### What to work on
Would you please transcribe exactly the lines from the one containing "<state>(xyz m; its" through the end of the material below, and only those?

* * * * *

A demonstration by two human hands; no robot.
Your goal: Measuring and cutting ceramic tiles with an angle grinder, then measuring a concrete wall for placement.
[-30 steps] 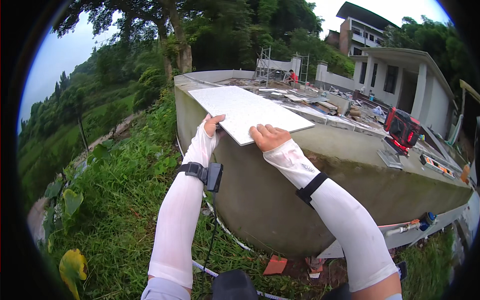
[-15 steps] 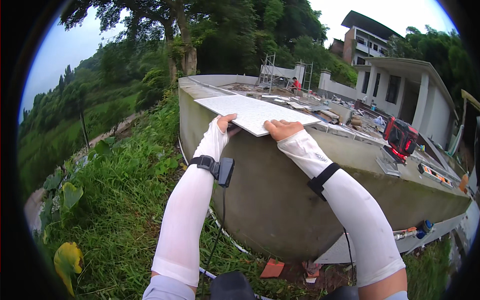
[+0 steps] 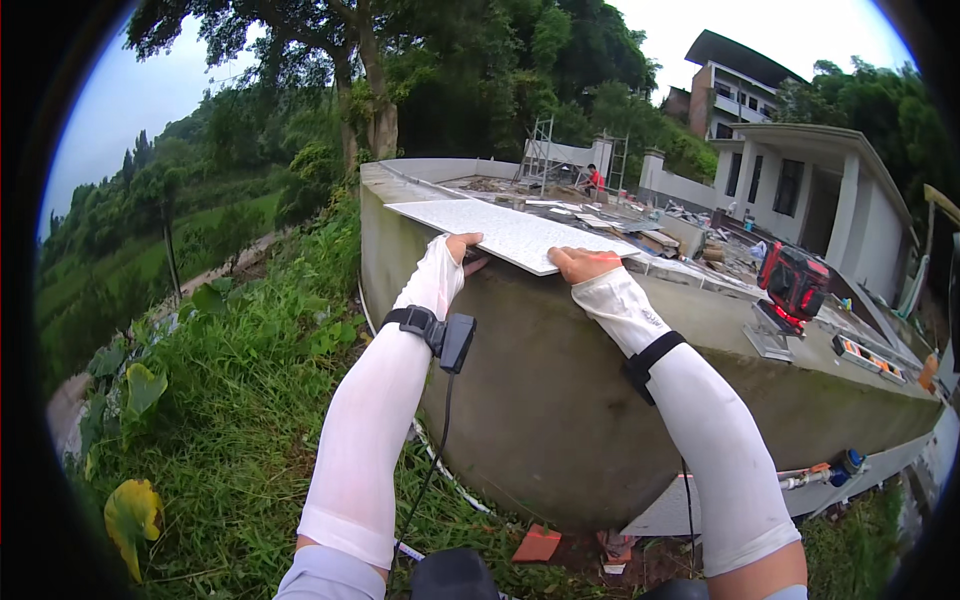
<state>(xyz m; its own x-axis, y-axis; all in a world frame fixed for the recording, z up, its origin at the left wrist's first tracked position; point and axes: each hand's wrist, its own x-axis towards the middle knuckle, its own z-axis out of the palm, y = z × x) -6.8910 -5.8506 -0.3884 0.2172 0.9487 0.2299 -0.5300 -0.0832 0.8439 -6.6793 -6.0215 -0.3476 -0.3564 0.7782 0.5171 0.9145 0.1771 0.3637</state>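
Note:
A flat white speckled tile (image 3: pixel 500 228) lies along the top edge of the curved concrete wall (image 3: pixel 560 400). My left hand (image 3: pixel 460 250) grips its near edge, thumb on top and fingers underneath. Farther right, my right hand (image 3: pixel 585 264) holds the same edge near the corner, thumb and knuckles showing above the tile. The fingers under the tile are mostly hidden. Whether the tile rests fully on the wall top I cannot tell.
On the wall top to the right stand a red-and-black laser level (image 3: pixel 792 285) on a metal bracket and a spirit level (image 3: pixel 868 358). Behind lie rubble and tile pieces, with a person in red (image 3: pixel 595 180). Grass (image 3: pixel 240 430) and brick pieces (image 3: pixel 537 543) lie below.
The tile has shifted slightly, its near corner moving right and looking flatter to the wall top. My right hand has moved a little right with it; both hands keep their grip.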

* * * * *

### Result of the exercise
<state>(xyz m; its own x-axis, y-axis; all in a world frame fixed for the recording, z up, its origin at the left wrist's first tracked position; point and axes: each hand's wrist, its own x-axis towards the middle knuckle, its own z-axis out of the palm, y = z × x) -6.8910 -5.8506 -0.3884 0.2172 0.9487 0.2299 -0.5300 -0.0832 0.8439 -6.6793 -6.0215 -0.3476 -0.3564 0.7782 0.5171 0.9145 0.1771 0.3637</state>
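Note:
A flat white speckled tile (image 3: pixel 500 228) lies along the top edge of the curved concrete wall (image 3: pixel 560 400). My left hand (image 3: pixel 460 250) grips its near edge, thumb on top and fingers underneath. Farther right, my right hand (image 3: pixel 585 264) holds the same edge near the corner, thumb and knuckles showing above the tile. The fingers under the tile are mostly hidden. Whether the tile rests fully on the wall top I cannot tell.
On the wall top to the right stand a red-and-black laser level (image 3: pixel 792 285) on a metal bracket and a spirit level (image 3: pixel 868 358). Behind lie rubble and tile pieces, with a person in red (image 3: pixel 595 180). Grass (image 3: pixel 240 430) and brick pieces (image 3: pixel 537 543) lie below.
The tile has shifted slightly, its near corner moving right and looking flatter to the wall top. My right hand has moved a little right with it; both hands keep their grip.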

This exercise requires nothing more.